2. If there is a presumptive dependent spouse and one or more dependent children, all of whom are either children of the surviving spouse or are living with the surviving spouse, the entire compensation is paid to the spouse in the same manner and for the same period as if he were the sole dependent.

3. If there are children, any of whom are neither the child of the surviving spouse nor living with him, the total compensation is divided into as many parts as there are presumptive dependents. Those shares which represent children of the surviving spouse or children living with the surviving spouse are payable to the spouse along with his own share. The share of a dependent child who is not the child of the surviving spouse and is not living with him is paid to the child's parent or legal guardian or to anyone else for the child's benefit as the workers' compensation commissioner directs.

4. If the compensation being paid to the surviving spouse terminates by death or remarriage, or if there is no presumptive dependent spouse at the time of injury, but at either time there is one or more presumptive dependent children, compensation is paid to the children as a class, each child sharing equally. Each child in the class receives their share until they are age18, unless the child remains an unmarried, full-time student as described above or is physically or mentally incapacitated and is unable to work. When a child's participation ceases, his share is divided among the remaining dependent children.

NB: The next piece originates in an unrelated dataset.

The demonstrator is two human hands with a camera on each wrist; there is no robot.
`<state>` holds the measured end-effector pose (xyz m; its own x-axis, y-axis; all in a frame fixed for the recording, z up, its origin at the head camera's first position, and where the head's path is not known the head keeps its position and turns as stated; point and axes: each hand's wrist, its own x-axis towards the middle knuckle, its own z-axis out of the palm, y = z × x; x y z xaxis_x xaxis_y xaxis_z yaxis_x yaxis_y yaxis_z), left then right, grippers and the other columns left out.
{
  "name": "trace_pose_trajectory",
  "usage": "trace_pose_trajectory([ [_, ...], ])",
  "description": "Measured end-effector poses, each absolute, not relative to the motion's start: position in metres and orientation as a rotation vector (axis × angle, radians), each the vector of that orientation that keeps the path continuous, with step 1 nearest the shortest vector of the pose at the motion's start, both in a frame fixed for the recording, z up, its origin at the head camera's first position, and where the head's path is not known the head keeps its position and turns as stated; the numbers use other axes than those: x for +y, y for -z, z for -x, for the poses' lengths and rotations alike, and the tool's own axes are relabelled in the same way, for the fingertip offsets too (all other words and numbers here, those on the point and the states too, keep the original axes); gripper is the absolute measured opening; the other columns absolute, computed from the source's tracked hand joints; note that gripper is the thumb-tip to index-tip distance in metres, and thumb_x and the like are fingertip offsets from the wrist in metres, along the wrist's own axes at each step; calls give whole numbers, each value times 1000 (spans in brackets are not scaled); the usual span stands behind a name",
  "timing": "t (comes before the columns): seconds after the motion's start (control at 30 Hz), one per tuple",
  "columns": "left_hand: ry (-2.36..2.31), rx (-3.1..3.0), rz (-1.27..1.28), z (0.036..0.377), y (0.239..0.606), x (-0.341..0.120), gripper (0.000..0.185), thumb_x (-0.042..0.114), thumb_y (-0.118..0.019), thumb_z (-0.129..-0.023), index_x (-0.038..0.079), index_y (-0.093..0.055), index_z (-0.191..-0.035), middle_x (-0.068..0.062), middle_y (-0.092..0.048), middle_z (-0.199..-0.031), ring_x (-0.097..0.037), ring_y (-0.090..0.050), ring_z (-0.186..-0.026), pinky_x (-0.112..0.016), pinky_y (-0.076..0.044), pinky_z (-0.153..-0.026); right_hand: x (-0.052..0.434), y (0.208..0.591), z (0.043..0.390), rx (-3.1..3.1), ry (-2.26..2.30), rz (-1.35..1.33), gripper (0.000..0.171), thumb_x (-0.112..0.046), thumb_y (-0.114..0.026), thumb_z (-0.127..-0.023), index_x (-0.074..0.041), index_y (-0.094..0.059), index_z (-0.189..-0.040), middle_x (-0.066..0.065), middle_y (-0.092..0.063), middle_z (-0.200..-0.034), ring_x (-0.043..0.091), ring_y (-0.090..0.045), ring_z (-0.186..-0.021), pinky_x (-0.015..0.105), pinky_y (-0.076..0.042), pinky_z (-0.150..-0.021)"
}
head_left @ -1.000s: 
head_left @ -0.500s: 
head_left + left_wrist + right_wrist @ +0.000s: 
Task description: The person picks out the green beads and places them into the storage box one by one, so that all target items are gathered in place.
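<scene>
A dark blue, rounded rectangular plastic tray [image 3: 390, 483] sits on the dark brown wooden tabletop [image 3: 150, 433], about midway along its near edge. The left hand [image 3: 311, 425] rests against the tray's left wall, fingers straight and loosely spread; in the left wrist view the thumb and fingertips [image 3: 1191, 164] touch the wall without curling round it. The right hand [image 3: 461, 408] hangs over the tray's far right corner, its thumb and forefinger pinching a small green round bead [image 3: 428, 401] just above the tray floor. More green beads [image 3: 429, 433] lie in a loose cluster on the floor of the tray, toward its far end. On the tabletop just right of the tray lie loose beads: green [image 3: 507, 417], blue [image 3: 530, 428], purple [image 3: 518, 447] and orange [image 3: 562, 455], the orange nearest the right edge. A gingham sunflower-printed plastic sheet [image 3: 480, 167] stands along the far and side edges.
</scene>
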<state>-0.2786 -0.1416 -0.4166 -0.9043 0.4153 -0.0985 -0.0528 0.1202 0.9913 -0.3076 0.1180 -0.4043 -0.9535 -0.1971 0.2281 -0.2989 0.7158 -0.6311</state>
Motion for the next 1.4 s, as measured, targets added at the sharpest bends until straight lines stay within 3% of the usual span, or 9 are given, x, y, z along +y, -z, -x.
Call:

If there are presumptive dependents, no compensation is payable to a dependent-in-fact. If there are no presumptive dependents, but there are one more persons wholly dependent-in-fact upon the decedent, the compensation is divided according to their relative degree of dependence. If compensation is paid to those wholly dependent-in-fact, it is paid at the deceased worker's full comp rate.

If compensation is paid to individuals who are partially dependent-in-fact, the weekly benefit is $20 per week or the amount per week actually contributed by the decedent to their support, whichever is greater. To the class of partial dependents, the biweekly benefits cannot equal more than the deceased worker's full benefit rate. Compensation payable to dependents-in-fact, whether wholly or partially dependent, is limited to 312 weeks from the date of the employee's death.

Whether someone is a dependent-in-fact is determined by the facts at the time of the fatal injury. The test is based on three elements:

1. reliance on the contribution of the decedent for necessary living expenses;

2. a reasonable expectation that such contribution would continue; and

3. an absence of sufficient means at hand for meeting such living expenses.